L’impact de la seconde annonce, celle du retrait de la candidature, est encore plus fort car la Confédération patronale montre ainsi que, tout en s’engageant désormais dans l’action politique, elle refuse l’attitude politicienne. En effet, la CGEM a semble-t-il décidé le retrait de sa candidature après qu’un troisième candidat soit entré en lice, celui de la majorité (entretemps retiré à son tour).
En effet, et avant que le candidat de la majorité gouvernementale Abdellatif Ouâmmou ne jette l’éponge quelques instants avant l’ouverture de la séance, la CGEM a considéré que la présence de Mme Tazi dans la course aurait pu semer une certaine confusion, sachant que rien n’est clair dans l’attitude des différents partis politiques.
La CGEM tient à sa fonction d’expertise et refuse toute posture polémique.

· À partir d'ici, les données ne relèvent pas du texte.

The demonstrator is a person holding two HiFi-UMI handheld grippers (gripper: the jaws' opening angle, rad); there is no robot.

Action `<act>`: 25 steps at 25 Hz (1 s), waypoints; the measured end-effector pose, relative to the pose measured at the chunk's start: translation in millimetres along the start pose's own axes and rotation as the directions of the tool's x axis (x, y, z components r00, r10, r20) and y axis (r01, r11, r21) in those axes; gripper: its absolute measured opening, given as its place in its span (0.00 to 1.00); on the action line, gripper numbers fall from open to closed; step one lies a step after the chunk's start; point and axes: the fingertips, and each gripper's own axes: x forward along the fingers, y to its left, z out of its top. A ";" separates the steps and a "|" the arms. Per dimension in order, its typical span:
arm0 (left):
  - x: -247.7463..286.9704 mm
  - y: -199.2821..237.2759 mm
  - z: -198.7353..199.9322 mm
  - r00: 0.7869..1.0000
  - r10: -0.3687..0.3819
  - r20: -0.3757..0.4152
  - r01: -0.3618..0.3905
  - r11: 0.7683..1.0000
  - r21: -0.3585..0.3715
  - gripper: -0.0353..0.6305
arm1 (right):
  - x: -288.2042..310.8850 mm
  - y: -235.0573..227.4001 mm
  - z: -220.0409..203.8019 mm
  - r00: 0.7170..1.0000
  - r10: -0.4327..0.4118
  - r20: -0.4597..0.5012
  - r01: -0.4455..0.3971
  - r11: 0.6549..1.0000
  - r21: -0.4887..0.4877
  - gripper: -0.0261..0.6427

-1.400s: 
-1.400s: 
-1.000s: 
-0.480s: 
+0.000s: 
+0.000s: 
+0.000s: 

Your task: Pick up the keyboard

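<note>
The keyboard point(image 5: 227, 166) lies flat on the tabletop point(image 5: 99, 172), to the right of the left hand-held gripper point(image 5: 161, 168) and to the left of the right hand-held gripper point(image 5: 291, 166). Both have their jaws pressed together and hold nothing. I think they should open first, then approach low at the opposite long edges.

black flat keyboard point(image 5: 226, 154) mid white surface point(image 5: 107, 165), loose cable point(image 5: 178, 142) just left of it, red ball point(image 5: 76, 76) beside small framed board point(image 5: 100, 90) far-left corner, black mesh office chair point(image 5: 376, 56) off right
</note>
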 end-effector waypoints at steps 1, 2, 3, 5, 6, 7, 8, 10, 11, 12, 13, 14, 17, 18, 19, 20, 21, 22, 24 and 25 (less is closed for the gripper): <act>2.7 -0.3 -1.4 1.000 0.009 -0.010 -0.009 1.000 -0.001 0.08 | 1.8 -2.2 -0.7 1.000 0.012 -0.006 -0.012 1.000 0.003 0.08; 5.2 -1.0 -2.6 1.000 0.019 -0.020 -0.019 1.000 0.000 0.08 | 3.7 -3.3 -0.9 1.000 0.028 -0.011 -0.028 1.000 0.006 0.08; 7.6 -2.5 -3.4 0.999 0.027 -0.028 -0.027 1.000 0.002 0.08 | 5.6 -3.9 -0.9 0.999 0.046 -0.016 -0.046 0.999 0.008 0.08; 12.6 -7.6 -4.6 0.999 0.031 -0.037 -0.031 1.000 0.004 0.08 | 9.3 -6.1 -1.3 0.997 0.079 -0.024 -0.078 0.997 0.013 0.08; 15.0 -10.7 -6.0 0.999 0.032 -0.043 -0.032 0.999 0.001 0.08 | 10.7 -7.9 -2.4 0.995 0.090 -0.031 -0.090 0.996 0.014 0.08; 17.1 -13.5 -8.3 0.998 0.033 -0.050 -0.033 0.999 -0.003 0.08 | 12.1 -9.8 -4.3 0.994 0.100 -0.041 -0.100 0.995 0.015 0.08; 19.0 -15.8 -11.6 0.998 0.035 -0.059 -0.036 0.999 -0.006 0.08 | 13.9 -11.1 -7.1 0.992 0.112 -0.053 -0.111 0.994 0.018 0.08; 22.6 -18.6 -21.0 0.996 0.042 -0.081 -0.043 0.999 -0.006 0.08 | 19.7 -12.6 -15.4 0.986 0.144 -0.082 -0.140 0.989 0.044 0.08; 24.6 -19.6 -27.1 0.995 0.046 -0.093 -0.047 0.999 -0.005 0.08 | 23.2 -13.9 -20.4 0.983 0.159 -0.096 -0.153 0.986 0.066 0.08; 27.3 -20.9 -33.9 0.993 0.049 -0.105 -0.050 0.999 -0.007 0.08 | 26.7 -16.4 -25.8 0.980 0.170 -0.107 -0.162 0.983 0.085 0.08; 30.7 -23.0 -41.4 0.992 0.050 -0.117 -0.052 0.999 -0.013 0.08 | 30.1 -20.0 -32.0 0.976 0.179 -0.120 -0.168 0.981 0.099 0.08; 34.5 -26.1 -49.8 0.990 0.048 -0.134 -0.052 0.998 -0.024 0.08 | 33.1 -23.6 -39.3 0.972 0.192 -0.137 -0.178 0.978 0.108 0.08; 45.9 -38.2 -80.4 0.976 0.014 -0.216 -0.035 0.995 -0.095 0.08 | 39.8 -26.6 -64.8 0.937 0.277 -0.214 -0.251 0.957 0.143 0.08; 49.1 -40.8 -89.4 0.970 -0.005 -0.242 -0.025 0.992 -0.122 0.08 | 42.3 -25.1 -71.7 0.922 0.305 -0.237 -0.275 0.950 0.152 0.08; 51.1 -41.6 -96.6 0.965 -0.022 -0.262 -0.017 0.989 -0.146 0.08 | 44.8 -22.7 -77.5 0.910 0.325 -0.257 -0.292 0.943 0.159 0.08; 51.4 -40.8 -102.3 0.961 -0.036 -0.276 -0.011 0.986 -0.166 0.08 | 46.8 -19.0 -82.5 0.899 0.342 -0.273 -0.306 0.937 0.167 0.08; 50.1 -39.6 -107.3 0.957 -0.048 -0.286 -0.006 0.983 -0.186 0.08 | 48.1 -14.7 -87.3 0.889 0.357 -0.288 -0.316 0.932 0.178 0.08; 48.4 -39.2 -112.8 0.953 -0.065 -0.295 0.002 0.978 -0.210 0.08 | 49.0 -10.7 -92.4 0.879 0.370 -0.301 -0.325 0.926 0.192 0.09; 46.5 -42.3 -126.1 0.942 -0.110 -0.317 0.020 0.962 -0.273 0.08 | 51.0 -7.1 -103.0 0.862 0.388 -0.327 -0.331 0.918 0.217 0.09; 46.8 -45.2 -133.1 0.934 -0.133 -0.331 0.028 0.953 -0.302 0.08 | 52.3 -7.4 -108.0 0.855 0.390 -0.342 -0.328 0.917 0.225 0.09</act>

En indiquant dans son communiqué de retrait que ses élus travailleront avec toutes les composantes de la Chambre des conseillers, et en affirmant son indépendance par rapport aux partis à travers son éphémère candidature, la CGEM se pose en collège « sage » et s’impose comme acteur incontournable dans l’institution législative.
Et comme le hasard semble bien faire les choses, le retrait d’Ouâmmou place les deux autres candidats à presqu’égalité des voix, et permet au patronat de s’installer comme « faiseur de roi ». Cela lui ouvre un boulevard pour non seulement une vice-présidence, bien placée, mais aussi vers la présidence de commissions.
Finalement, la Confédération a montré qu’elle peut, aussi, faire de la politique, ce qui est bien venu puisqu’elle siège désormais dans un organisme politique, mais qu’elle a réussi à éviter le calcul politicien.
Cependant, et comme le dit un de ses membres qui a requis l’anonymat, il s’agira maintenant d’éviter le poison « politique » qui agira à dose homéopathique, à effet différé. Il est donc important que les deux femmes désormais en vue à la Confédération et par ailleurs amies, Miriem Bensalah Chaqroun et Neila Tazi, sachent manœuvrer pour rester dans leur logique, d’abord, entrepreneuriale et leur mission, essentielle, de défense de l’entreprise.